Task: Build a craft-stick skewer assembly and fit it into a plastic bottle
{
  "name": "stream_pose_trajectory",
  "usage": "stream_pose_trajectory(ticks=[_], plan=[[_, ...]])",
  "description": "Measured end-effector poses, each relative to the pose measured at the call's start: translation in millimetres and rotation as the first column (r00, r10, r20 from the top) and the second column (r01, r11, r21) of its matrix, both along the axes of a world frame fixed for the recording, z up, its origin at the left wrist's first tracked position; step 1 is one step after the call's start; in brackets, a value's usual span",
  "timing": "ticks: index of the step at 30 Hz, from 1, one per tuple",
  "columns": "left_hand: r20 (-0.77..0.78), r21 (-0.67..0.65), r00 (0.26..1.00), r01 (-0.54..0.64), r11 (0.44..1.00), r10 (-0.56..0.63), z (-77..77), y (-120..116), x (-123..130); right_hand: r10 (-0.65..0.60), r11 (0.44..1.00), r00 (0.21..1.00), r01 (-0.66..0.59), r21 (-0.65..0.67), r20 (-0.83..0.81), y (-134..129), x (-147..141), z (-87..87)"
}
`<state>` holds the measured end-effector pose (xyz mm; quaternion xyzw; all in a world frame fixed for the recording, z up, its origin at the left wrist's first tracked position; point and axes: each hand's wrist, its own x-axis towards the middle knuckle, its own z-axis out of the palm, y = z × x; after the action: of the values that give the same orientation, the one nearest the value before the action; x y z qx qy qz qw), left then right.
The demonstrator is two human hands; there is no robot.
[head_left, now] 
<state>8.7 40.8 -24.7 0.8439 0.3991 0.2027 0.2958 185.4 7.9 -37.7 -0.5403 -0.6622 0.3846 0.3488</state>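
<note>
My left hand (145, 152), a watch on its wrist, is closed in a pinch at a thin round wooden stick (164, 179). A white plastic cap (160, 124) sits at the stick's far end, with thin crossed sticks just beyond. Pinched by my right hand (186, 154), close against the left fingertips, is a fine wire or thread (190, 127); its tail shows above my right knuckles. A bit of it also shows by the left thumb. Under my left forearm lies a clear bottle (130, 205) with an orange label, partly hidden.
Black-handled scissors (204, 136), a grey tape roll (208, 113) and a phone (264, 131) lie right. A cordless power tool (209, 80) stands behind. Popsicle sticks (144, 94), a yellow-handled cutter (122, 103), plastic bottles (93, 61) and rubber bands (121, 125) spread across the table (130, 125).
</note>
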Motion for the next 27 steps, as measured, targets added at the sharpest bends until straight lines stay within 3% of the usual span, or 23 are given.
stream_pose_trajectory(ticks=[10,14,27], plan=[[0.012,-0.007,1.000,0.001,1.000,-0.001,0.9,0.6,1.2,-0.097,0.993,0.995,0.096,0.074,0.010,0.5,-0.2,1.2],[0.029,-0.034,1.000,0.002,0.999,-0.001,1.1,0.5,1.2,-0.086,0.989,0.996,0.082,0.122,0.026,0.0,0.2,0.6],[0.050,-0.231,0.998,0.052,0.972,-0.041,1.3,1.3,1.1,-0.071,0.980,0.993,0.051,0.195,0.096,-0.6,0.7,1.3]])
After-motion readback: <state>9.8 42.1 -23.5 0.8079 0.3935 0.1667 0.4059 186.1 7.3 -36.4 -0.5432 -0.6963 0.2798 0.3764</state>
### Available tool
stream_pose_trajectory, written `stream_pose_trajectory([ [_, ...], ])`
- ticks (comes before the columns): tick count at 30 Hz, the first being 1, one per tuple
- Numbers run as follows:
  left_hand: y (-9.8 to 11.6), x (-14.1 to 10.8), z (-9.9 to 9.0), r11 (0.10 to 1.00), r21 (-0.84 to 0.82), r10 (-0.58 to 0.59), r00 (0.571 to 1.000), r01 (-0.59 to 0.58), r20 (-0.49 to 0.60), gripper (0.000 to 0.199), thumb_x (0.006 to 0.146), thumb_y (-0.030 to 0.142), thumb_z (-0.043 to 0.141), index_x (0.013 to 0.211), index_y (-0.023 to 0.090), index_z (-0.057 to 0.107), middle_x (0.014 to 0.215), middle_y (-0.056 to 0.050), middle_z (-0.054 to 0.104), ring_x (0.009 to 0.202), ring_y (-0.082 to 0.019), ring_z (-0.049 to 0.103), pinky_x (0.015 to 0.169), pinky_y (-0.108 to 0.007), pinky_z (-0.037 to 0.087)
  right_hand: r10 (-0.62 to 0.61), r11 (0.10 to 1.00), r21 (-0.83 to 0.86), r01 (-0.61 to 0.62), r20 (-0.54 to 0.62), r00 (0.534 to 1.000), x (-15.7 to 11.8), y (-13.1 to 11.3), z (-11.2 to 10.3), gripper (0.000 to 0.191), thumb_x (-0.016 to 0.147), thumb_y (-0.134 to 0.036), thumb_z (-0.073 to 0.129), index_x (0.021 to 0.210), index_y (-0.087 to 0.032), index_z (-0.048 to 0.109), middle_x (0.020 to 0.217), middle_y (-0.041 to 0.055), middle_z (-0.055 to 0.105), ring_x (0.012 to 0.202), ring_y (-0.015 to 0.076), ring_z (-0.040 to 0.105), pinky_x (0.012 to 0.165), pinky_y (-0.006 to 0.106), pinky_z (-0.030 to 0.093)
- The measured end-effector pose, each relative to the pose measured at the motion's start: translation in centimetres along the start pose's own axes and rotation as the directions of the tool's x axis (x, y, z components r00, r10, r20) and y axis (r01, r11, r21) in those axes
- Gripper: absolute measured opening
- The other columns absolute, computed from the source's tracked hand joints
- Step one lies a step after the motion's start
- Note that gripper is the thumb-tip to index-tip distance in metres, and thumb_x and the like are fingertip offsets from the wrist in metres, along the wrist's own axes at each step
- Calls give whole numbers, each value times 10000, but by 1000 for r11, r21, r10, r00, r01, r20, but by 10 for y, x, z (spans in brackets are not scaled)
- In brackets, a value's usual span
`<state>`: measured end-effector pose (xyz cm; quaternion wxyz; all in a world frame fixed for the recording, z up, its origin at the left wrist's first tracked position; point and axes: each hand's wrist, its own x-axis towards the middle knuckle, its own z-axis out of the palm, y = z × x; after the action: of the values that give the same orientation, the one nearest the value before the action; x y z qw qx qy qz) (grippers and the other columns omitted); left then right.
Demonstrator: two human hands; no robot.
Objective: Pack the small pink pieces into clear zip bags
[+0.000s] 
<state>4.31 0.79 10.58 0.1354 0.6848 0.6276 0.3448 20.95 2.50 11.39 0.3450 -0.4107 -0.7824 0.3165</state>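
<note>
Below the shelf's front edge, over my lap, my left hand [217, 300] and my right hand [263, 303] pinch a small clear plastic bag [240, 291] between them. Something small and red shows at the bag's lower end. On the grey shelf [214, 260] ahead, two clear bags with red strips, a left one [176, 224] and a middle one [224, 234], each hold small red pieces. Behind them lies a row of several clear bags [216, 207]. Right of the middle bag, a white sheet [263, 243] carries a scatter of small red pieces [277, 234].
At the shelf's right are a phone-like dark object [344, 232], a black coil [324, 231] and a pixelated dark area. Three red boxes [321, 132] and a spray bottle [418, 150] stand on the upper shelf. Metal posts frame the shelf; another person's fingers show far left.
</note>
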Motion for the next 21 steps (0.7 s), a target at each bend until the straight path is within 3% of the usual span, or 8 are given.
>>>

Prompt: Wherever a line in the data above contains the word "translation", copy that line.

The completed task:
  "description": "Measured end-effector poses, each relative to the pose measured at the call's start: translation in millimetres and rotation as the first column (r00, r10, r20 from the top) and the second column (r01, r11, r21) of its matrix, both along the axes of a world frame fixed for the recording, z up, its origin at the left wrist's first tracked position; step 1 is one step after the call's start; in brackets, a value's usual span",
- The measured end-effector pose, each relative to the pose measured at the motion's start: translation in centimetres along the start pose's own axes and rotation as the directions of the tool's x axis (x, y, z components r00, r10, r20) and y axis (r01, r11, r21) in those axes

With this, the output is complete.